■ Dataset entries ■
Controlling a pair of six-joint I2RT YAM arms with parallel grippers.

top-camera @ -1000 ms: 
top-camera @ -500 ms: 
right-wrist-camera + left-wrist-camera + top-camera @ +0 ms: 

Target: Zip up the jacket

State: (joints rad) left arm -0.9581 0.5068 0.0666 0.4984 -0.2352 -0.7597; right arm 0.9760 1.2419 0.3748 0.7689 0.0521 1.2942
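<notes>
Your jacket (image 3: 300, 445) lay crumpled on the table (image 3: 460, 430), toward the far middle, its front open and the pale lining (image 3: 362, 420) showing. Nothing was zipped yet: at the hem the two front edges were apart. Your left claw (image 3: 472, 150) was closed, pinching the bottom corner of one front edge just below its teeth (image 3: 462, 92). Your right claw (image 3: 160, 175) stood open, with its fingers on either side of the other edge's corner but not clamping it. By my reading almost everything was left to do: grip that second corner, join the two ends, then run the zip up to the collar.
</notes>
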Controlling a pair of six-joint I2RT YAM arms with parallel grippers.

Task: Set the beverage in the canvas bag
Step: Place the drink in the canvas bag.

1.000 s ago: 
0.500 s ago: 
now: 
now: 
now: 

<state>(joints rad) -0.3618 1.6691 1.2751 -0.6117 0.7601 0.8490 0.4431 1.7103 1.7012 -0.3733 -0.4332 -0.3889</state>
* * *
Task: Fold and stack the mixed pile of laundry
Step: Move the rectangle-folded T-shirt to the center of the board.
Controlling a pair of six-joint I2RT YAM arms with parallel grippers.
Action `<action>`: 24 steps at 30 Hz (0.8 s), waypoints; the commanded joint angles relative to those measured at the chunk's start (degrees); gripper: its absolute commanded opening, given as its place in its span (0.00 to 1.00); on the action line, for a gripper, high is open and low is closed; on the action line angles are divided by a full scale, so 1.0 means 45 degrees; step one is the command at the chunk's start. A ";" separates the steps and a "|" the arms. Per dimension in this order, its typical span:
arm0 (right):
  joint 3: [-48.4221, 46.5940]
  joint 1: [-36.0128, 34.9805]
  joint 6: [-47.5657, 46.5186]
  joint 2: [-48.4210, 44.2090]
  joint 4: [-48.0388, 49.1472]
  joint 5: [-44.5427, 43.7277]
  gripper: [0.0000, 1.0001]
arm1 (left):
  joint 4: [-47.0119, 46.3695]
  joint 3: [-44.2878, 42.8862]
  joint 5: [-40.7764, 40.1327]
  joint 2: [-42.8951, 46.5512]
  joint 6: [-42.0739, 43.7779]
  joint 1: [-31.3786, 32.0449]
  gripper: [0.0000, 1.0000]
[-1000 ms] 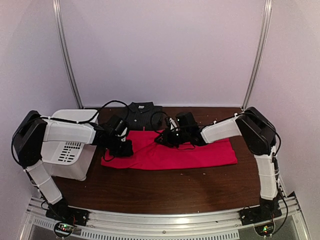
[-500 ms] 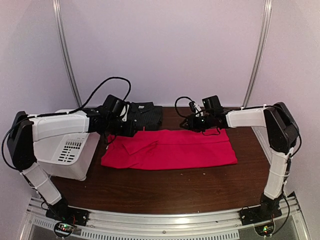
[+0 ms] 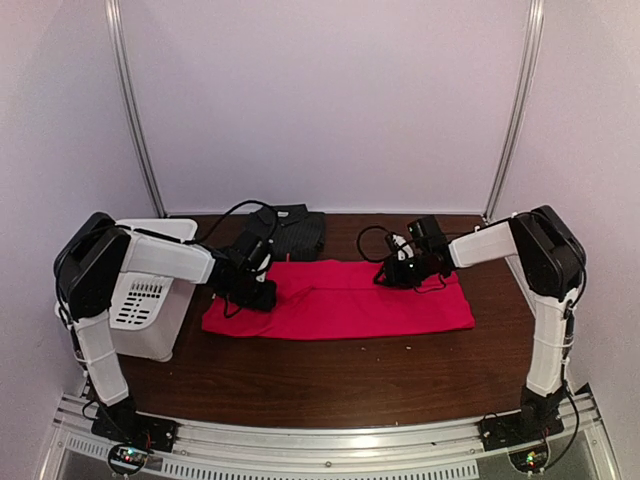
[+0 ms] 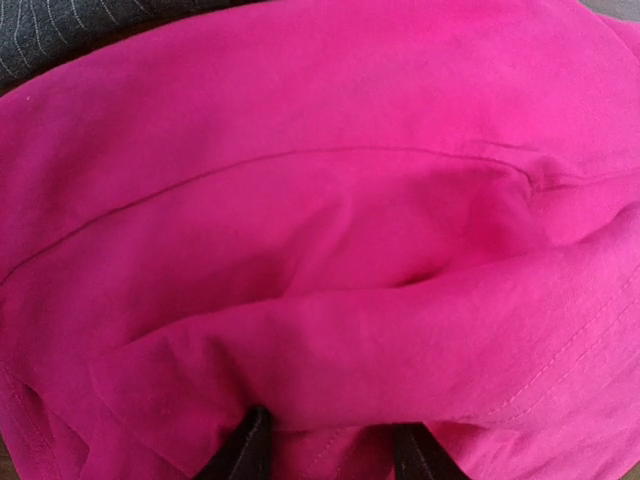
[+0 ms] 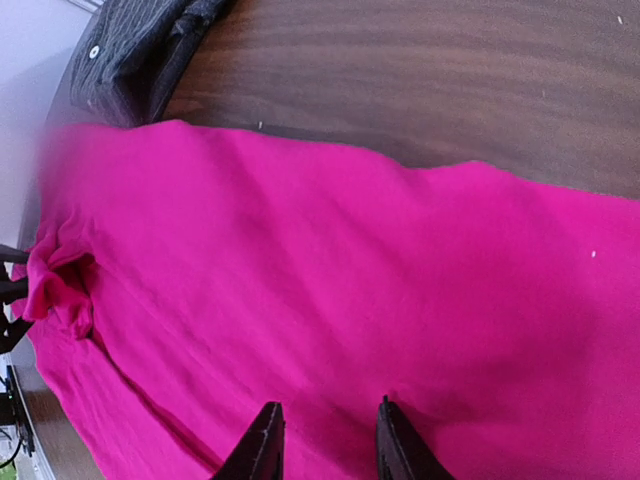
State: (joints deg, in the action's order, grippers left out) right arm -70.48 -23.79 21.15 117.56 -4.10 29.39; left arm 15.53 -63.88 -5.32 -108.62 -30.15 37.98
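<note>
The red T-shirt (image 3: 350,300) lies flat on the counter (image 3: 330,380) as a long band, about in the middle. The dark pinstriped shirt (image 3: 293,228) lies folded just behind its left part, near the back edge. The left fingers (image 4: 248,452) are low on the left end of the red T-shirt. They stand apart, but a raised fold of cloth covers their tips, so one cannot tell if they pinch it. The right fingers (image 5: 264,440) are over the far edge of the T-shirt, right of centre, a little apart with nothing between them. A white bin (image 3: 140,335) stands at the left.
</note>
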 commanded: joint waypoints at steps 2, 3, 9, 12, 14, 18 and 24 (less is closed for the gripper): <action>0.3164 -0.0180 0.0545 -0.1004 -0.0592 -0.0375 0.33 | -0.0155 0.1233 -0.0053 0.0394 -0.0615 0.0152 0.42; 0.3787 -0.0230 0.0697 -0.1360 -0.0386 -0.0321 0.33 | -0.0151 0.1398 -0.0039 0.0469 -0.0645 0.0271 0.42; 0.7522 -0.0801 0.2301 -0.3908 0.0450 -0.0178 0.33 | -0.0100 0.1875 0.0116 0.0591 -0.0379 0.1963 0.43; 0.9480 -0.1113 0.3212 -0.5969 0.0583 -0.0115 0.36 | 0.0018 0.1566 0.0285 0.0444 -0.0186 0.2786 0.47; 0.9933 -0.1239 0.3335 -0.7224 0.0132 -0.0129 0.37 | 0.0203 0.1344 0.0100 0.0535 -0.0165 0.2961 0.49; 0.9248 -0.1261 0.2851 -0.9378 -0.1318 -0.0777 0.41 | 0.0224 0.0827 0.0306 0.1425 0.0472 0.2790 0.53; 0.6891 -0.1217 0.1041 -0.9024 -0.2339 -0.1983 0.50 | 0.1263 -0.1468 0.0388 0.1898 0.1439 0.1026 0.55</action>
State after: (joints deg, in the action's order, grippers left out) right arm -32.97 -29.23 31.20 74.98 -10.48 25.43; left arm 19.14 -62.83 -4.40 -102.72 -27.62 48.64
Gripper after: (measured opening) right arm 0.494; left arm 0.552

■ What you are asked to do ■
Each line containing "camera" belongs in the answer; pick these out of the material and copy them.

■ The completed task ■
top-camera @ -1000 ms: 
top-camera @ -500 ms: 
right-wrist-camera + left-wrist-camera + top-camera @ +0 ms: 

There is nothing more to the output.